→ **What you have to do**
Up to and including the line containing "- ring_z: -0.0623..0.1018", retype each line of the listing below exactly, beginning with the first.
--- --- ---
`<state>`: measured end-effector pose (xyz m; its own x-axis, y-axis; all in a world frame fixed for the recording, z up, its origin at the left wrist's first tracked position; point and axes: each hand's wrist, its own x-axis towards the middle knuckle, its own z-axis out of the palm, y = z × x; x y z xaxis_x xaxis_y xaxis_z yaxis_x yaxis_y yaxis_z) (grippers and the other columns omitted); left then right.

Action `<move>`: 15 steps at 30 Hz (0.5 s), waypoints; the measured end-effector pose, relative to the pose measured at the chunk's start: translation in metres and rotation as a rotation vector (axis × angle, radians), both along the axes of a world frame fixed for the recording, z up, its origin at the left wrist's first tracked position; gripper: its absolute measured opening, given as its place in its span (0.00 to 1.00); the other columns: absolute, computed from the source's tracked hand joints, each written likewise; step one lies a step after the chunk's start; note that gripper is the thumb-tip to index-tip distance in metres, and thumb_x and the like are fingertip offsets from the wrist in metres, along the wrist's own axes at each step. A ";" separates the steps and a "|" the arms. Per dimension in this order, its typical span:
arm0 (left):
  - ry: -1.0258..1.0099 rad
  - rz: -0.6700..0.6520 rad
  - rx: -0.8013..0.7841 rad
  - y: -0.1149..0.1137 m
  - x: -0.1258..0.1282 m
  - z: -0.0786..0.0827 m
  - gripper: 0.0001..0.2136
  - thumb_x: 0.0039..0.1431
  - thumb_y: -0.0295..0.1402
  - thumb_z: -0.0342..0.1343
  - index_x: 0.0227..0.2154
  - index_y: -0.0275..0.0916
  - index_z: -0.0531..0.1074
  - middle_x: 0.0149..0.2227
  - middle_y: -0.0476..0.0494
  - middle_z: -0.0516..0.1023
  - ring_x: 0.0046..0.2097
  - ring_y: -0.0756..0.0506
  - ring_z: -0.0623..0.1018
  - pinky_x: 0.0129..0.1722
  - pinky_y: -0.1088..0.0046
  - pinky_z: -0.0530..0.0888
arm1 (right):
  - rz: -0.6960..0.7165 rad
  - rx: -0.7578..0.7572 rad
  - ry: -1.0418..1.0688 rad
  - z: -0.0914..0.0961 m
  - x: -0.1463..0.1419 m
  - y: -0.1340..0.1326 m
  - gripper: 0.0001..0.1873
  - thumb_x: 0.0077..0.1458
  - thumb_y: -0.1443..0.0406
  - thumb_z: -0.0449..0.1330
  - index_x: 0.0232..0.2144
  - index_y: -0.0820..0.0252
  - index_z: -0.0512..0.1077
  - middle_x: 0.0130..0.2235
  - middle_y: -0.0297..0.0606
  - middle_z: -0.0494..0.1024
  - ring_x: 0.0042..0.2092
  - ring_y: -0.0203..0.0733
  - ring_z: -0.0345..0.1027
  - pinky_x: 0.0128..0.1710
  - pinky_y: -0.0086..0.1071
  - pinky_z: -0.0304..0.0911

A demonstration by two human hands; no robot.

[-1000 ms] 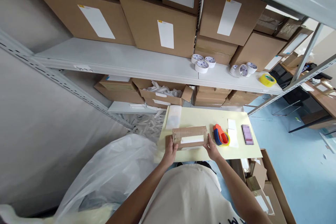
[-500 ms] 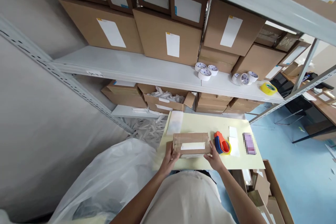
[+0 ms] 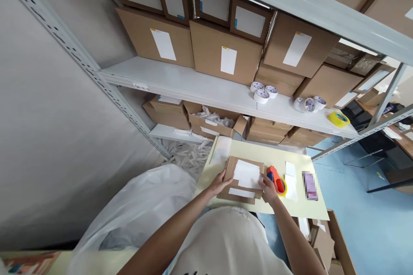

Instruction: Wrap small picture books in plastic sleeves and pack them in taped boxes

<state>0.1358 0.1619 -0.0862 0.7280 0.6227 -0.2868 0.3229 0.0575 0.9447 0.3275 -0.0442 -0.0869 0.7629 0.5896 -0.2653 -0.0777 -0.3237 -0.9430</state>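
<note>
Between my two hands is a brown cardboard box (image 3: 229, 176) with a large white label on its upper face and a narrow white strip on the side toward me. My left hand (image 3: 220, 183) grips the box's left side. Around the right side are the fingers of my right hand (image 3: 267, 185). An orange and blue tape dispenser (image 3: 277, 181) with a yellow roll lies just right of my right hand. The box is over a pale yellow table (image 3: 303, 207); whether it touches the top I cannot tell.
White paper slips (image 3: 291, 185) and a blurred purple item (image 3: 310, 185) lie on the table's right. A shelf (image 3: 193, 81) ahead carries cartons, white tape rolls (image 3: 261, 96) and a yellow tape roll (image 3: 338, 119). Plastic sheeting (image 3: 145, 206) bulges at left; an open carton (image 3: 342, 245) stands at lower right.
The box has been tipped between my hands, so the face with the large white label now shows. Both hands still grip its sides. The view has shifted a little.
</note>
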 end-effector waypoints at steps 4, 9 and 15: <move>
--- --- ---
→ **Written response**
`<state>`: measured end-effector pose (xyz m; its own x-axis, y-axis; all in a world frame fixed for the recording, z up, its origin at the left wrist's first tracked position; point and axes: each hand's wrist, its own x-axis towards the middle knuckle, its own z-axis out of the palm, y = z × x; x y z xaxis_x xaxis_y xaxis_z yaxis_x yaxis_y yaxis_z) (grippers and the other columns omitted); left then right.

Action `<move>`: 15 steps at 30 Hz (0.5 s), waypoints; the measured end-effector pose, relative to the pose measured at the chunk's start: translation in metres and rotation as a rotation vector (axis × angle, radians), both along the axes of a world frame fixed for the recording, z up, its origin at the left wrist's first tracked position; gripper: its absolute measured opening, given as its place in its span (0.00 to 1.00); the other columns: absolute, computed from the source's tracked hand joints, each written likewise; step one lies a step after the chunk's start; note that gripper is the thumb-tip to index-tip distance in metres, and thumb_x and the like are fingertip offsets from the wrist in metres, along the wrist's own axes at each step. A ";" separates the steps and a "|" the arms. Per dimension in this order, its typical span:
arm0 (left):
  - ry: -1.0258..1.0099 rad
  - rz: -0.6700..0.6520 rad
  - rx: -0.8013..0.7841 rad
  - y: -0.1149..0.1137 m
  - x: -0.1258..0.1282 m
  - z: -0.0786..0.0827 m
  - gripper: 0.0001..0.2136
  - thumb_x: 0.0039..0.1431
  - thumb_y: -0.0295..0.1402
  - thumb_z: -0.0342..0.1343
  - index_x: 0.0227..0.2154
  - index_y: -0.0275..0.0916
  - index_z: -0.0531..0.1074
  - middle_x: 0.0149..0.2227
  - middle_y: -0.0476..0.0494
  - middle_z: -0.0516..0.1023
  - ring_x: 0.0046..0.2097
  - ring_y: -0.0756..0.0506
  - ring_z: -0.0623..0.1018

This output is now finished.